I got home from a nine-day work trip, and the house felt wrong the second I stepped inside. My phone kept buzzing, my stomach kept dropping, and by the time I reached the kitchen counter, I realized my marriage wasn’t just cracking. It was already gone.
My phone buzzed the second the plane hit the runway.
David’s name filled my screen.
The text wasn’t “welcome home.” It was a victory lap.
“I’m headed to Hawaii with the most beautiful woman in the world—enjoy being alone with no money! We took your savings and everything in the house that mattered. You can keep the bare walls.”
I stared until my eyes watered.
I’d been away for nine days, working overtime and skipping anything unnecessary because every extra dollar was supposed to go toward IVF.
I didn’t answer him. I didn’t give him the satisfaction of my panic on a screen.
I drove straight home, and when I opened the door, the house felt like a shell. The lock looked like someone had tried to force it open with a tool.
The living room was stripped down to bare walls and carpet marks.
No couch, no TV, no rug, not even the lamp David always defended like it was art.
No chairs, no coffee maker, no little messes that prove people live somewhere. I walked down the hall slowly, like my brain was refusing to catch up.
My footsteps echoed, and the echo made me feel small. I kept moving anyway.
The sight of the bedroom hit me like a punch.
Dresser drawers were yanked out and left crooked.
My jewelry box was gone. The one with my grandmother’s ring, the one I kept closed like a promise.
There wasn’t even a mattress on the bed frame. Just slats and silence.
I stood there too long, blinking like it would reverse itself.
Then I noticed the sticky note on the kitchen counter.
“Choosing happiness,” I whispered, and it tasted like pennies. I let out a laugh that sounded wrong in my own ears.

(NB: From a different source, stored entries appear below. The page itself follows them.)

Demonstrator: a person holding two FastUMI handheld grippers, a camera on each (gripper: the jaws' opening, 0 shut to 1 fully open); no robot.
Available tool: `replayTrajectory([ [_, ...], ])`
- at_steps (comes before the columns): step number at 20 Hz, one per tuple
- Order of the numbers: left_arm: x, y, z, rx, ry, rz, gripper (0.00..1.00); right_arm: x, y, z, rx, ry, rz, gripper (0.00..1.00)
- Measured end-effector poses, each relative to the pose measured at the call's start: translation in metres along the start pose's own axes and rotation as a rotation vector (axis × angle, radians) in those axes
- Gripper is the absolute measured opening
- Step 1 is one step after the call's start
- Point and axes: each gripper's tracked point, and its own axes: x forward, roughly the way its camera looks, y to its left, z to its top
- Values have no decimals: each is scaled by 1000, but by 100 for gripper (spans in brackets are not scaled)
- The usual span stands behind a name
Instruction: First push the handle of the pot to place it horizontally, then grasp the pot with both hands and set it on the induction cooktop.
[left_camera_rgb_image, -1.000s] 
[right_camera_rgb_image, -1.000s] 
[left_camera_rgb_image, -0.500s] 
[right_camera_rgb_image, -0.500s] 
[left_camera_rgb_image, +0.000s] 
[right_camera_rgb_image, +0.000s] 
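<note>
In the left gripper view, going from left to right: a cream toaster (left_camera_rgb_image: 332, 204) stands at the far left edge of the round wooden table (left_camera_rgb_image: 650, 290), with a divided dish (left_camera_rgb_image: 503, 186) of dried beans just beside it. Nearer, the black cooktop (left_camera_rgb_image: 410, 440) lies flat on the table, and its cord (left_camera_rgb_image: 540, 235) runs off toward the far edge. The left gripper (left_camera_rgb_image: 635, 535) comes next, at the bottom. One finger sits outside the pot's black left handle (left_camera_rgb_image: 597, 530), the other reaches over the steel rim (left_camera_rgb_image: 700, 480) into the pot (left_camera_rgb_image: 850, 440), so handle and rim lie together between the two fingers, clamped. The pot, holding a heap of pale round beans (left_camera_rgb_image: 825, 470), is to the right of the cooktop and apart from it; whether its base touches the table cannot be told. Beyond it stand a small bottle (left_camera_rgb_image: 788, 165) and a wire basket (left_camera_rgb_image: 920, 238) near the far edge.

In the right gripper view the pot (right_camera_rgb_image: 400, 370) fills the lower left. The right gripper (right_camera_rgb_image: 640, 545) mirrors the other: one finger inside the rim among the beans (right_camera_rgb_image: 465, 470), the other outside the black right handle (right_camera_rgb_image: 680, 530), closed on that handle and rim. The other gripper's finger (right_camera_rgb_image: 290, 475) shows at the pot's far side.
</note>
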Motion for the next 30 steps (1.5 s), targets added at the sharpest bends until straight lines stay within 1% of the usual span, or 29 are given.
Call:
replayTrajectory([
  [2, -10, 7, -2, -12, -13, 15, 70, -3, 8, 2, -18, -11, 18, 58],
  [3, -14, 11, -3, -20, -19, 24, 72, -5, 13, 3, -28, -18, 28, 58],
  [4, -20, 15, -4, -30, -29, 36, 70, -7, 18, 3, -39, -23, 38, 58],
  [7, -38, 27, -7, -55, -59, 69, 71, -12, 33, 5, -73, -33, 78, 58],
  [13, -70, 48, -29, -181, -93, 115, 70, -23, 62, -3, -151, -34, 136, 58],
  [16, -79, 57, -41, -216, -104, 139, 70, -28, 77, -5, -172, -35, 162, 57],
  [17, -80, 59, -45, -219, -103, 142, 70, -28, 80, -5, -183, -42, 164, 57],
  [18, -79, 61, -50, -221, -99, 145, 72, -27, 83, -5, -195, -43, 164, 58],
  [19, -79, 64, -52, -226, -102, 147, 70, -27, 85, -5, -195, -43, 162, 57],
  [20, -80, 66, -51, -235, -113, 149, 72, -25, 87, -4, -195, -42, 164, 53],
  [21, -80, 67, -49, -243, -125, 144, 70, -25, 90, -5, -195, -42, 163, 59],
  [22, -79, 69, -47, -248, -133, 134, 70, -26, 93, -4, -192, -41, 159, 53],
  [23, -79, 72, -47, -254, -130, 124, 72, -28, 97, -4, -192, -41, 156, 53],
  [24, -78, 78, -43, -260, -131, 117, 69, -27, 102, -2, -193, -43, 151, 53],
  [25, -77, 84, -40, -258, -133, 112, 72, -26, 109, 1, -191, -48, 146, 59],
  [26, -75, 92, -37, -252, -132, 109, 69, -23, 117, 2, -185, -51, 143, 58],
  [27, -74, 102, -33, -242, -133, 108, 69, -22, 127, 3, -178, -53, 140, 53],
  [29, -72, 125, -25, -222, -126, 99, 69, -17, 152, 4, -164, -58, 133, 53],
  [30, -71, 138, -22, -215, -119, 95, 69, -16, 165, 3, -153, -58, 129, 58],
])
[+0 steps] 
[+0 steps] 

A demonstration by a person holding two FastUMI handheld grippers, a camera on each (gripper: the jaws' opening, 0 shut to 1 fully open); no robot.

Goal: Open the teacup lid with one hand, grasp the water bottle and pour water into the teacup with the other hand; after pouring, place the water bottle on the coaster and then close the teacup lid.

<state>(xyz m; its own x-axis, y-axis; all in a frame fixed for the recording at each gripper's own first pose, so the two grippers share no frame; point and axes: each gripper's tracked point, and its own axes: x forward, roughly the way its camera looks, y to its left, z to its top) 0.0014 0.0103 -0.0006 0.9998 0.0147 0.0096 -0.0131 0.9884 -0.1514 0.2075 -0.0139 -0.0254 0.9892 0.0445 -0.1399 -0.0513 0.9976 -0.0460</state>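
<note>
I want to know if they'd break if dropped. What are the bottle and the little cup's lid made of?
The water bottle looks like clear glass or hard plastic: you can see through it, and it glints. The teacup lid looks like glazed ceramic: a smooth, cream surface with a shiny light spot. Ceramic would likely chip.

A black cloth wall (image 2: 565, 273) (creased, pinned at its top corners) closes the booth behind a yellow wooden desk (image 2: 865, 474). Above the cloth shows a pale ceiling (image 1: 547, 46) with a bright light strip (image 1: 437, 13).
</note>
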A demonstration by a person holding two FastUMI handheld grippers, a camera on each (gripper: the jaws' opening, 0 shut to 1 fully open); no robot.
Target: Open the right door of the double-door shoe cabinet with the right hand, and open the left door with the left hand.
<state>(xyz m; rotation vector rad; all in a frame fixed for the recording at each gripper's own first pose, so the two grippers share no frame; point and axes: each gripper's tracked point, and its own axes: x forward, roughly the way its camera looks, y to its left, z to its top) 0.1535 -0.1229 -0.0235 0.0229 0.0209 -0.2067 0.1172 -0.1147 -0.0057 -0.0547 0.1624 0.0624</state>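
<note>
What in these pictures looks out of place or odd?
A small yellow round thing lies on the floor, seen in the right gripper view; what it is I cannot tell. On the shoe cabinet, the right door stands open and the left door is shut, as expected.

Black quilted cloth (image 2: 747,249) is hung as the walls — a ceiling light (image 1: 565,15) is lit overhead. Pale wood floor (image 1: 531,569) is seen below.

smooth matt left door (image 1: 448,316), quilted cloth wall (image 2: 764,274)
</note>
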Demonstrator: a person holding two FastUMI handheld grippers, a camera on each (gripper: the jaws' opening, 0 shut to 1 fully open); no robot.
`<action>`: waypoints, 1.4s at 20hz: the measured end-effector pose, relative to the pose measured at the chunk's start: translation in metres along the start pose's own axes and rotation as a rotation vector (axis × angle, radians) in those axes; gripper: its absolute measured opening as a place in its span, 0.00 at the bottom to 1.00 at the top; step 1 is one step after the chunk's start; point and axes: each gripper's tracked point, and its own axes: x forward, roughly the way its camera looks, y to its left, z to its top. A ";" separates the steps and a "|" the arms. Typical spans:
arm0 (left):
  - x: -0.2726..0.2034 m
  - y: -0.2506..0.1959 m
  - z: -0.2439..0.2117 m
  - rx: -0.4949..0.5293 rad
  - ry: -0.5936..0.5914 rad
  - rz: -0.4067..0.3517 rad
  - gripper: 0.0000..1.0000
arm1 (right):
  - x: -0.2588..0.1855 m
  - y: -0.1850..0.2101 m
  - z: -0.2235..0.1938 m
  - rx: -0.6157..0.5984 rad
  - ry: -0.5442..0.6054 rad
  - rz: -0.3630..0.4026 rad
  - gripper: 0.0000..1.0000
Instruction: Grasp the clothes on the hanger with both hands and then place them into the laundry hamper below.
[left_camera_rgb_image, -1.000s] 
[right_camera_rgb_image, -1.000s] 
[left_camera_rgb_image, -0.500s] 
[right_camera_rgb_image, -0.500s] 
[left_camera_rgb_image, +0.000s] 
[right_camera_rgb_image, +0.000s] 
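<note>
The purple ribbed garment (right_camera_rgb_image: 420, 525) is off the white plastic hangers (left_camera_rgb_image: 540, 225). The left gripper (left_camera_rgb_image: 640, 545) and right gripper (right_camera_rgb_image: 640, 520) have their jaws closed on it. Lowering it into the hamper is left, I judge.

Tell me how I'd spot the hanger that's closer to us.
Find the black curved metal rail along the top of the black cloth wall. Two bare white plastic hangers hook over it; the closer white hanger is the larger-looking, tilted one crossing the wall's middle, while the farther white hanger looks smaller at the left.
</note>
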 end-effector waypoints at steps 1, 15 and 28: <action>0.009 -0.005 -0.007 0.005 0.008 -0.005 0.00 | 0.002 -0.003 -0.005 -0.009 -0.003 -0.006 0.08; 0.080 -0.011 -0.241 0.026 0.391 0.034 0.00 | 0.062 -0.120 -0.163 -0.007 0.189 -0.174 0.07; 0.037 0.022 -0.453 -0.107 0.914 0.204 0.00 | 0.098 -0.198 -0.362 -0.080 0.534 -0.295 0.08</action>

Then something in me gave way, and I knew what I wanted. Not a need for revenge, exactly, but for control.
“Okay, Sandy,” I said out loud.
“Move.”
I opened my bank app first. Savings: $0.
Checking: barely enough for groceries.
My hands shook so hard I nearly dropped my phone.
I called the bank. A bright voice answered, chipper like my life wasn’t on fire.
“My accounts are empty,” I said.
“All of them.”
Jess typed, and I listened to the clicks. “I’m seeing multiple withdrawals and transfers over the last week.”